By using his Austrian citizenship to emigrate – which turned his land into foreign, privately-owned territory, and thus saved it from the collectivization forced upon other East German farms – Bartsch managed to maintain Marienhöhe’s exceptional structure in the GDR era as well. Today the farm continues, as it always has, to breed cows for milk and cheese, and pigs for slaughter; it also grows produce and grain for the consumption of humans and livestock. The cows’ milk is made into a wide variety of cheeses at the onsite dairy, and the bakery produces fresh loaves of bread from the farm’s own oats, barley and wheat. Alongside these homemade delicacies, a seasonal plethora of fruit and vegetables (carrots, potatoes, apples, pears, peaches and plums, among others), as well as locally-sourced honey, are all sold at the farm store. “People come from all over the region for our products – some from as far away as Berlin,” notes Goldhammer. The farm also sells its products in various farmers’ markets in Berlin, and across Brandenburg.
Goldhammer explains the unseasonable blooms and the cows’ unusual coats: the cows – like all the farm’s animals – are bred “from old breeds of livestock that were threatened with extinction”. They are healthily fed on hay dried from the farm’s blooming fields of grass, whose flowers endure the bitter north German winter because of the chemical composition of the soil. This, in turn, is due to the fields’ complex fertilization system – in which the cows’ manure plays an integral role. This self-contained, interconnected cycle of materials is a key aspect of the Demeter philosophy: its followers see a farm as a “living organism”. And the first priority is nature. As Goldhammer explains, “For us, the bottom line is to give back to the land.”

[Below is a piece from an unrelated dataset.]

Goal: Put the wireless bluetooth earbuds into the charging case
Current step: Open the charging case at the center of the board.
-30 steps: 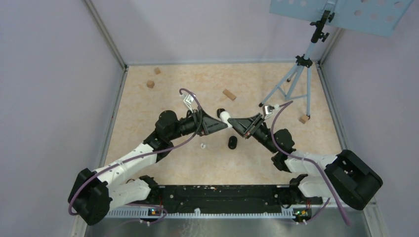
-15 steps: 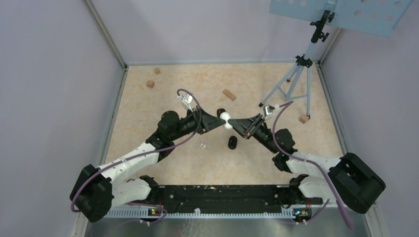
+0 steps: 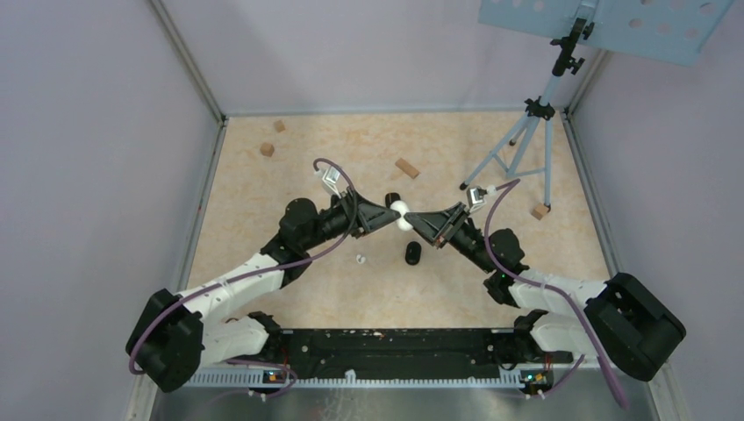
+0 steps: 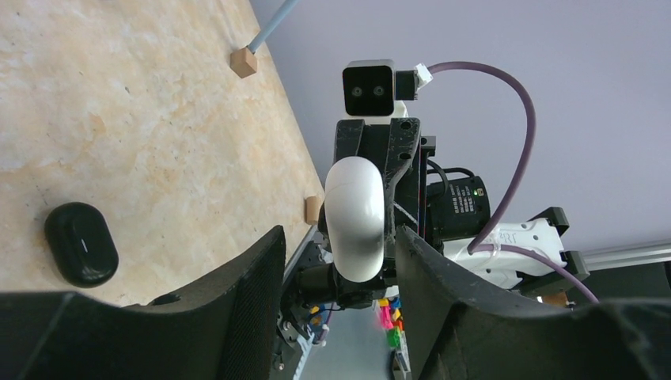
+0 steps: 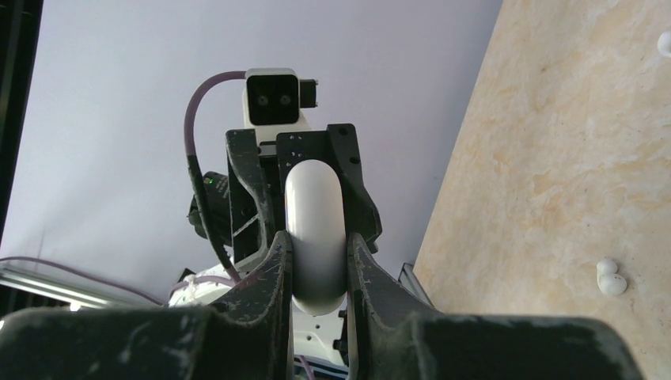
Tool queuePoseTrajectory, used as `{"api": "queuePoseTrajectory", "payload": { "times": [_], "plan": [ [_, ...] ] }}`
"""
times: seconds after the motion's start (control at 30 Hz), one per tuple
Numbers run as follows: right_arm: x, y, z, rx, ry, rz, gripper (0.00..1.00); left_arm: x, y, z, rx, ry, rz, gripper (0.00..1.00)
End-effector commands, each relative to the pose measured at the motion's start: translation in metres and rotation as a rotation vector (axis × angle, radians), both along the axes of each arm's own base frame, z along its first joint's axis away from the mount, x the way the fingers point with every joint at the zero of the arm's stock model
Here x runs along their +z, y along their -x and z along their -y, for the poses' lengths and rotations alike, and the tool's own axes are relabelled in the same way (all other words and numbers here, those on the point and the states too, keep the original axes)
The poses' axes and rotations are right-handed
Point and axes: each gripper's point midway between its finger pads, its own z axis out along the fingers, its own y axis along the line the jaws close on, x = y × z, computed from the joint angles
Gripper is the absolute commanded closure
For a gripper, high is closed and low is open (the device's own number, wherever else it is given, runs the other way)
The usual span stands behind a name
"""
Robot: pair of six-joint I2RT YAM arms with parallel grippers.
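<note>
Overhead, meeting tip to tip above the middle of the table (image 3: 263,202): left end effector (image 4: 340,237) and right end effector (image 5: 315,241), with the white charging case (image 3: 401,213) between them, largely covered by both from that view. Pinched by the right end effector, fingers pressed against its two flat sides, lower end hidden behind them. Flanked by the left end effector's fingers (image 4: 237,293), spread wider than the case, with a clear gap on one side and only a sliver on the other; contact there hard to judge. Whether the lid is shut, impossible to tell from either wrist. Lying on the table below and apart from the held case: black case (image 3: 412,253) and, near it, one white earbud (image 3: 361,259). At the right-wrist frame edge, a white bit (image 5: 665,41), cut off and unidentifiable. Partly hidden behind the left end effector, a small dark thing (image 3: 392,197), too small to name.
</note>
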Motion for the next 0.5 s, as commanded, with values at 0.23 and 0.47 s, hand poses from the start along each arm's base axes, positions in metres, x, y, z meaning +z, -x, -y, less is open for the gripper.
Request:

The simplistic beauty of this self-sustaining system of cultivation is again reflected in the farm’s communal structure: a total of 35 people reside there – a number that includes everyone from school-age children to retirees as old as 95. “It’s important for us to be a community, that the people who worked here their whole lives are able to spend their last years here. There are also lots of children, as well as trainees and interns,” Goldhammer says. The core workforce comprises 15 people; the others are members of its tight-knit community.
When asked why he’s chosen such a line of work, Goldhammer answers, “Culture, in the largest sense of the word. We’re here to establish a cultural impetus, to shape the cultivation of the land, as well as to cultivate a social culture around that – a more humane culture.” This ethos is evident in all aspects of life at Marienhöhe, from the cultivation of the land and animals to the way administrative decisions are made to the economic side of things. Everything is treated holistically. “We want to give future generations this land for them to sustain, which will in turn sustain them.”

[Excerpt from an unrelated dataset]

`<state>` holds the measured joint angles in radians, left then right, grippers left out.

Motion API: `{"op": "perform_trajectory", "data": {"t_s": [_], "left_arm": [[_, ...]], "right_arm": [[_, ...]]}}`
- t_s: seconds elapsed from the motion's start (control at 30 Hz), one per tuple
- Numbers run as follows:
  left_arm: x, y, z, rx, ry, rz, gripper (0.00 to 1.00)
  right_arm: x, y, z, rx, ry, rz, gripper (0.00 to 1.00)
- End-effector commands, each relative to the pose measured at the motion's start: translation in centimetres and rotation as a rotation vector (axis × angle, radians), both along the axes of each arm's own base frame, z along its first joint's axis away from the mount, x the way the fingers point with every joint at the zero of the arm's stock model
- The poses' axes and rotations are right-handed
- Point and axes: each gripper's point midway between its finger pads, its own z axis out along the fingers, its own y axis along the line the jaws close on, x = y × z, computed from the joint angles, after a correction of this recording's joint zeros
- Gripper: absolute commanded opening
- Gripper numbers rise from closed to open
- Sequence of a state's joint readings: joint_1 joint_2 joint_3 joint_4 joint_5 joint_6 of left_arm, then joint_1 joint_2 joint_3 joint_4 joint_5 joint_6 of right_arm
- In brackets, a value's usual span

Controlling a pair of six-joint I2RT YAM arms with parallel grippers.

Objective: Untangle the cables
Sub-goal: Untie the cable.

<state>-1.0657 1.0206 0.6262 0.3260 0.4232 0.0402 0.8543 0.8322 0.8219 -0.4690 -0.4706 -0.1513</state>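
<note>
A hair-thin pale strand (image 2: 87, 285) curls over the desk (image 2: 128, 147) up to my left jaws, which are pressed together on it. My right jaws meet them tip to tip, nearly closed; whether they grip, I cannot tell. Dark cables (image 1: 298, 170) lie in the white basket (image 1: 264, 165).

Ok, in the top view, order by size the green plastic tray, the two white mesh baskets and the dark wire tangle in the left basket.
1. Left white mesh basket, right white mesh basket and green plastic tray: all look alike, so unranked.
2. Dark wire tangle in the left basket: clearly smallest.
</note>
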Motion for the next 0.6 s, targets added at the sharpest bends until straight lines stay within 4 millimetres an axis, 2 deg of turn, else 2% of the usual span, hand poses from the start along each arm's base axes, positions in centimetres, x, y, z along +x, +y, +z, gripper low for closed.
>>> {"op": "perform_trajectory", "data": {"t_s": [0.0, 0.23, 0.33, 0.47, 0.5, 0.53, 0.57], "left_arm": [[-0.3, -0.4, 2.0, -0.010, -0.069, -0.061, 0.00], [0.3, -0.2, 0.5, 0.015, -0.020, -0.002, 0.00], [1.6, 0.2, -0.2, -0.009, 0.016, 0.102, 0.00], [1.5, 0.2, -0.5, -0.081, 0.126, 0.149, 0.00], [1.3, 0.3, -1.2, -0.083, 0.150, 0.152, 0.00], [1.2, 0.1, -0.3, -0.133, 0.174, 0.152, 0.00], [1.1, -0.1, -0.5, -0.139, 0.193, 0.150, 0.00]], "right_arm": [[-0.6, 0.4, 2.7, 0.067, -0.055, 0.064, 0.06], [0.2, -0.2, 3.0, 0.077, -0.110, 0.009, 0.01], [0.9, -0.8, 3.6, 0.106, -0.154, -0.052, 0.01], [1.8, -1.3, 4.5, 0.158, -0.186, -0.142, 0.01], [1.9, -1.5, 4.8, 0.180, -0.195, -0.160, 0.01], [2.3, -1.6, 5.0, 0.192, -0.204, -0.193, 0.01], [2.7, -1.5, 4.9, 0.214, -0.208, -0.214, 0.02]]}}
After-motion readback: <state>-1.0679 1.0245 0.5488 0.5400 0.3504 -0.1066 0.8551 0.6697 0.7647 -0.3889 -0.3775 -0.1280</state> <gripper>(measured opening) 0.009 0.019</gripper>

For the farmers at Marienhöhe, their work is also about demonstrating that there’s a modern way to live off the land, one that goes beyond profit and prejudices. “Berliners dismiss all of this as ‘JWD’ [Janz weit draußen, or “faraway outdoors”]. They have no idea,” Goldhammer laments. So, despite the lack of money – the farm is hoping to fund badly-needed repairs to its cow barn with customer donations – he and his colleagues are staying strong. “It’s all about a different culture, a culture we believe in and we want to spread further. That’s what is important to me; that’s what I want to do.”